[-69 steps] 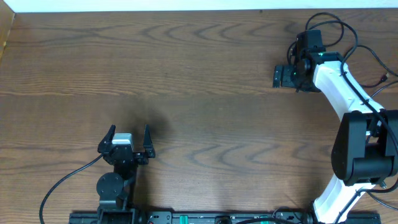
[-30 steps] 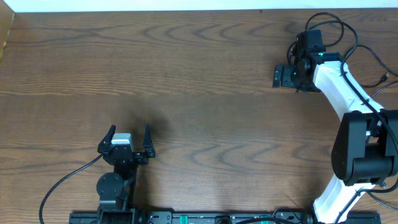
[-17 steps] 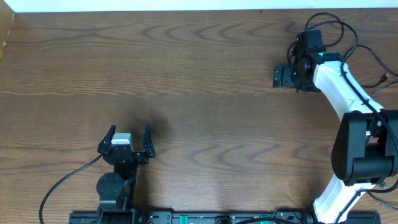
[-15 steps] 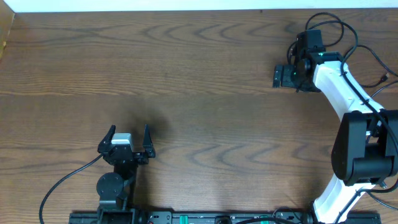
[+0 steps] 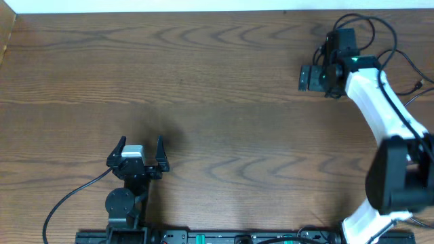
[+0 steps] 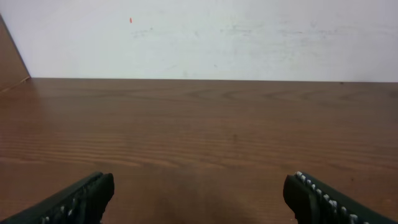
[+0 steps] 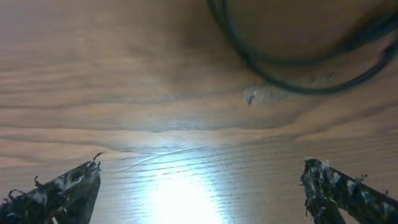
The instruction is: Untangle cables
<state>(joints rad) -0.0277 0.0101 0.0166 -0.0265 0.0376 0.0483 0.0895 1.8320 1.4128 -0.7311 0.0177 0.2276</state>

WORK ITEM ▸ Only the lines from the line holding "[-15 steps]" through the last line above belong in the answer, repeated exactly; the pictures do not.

TASK SOLUTION ▸
[-15 steps] 
[+0 steps] 
[+0 steps] 
[+0 steps] 
The instruction is: Untangle cables
<state>(joints rad) -0.0277 0.0101 0.0166 -0.0265 0.0376 0.0483 0.0895 1.8320 1.4128 -0.7311 0.0177 0.2276</state>

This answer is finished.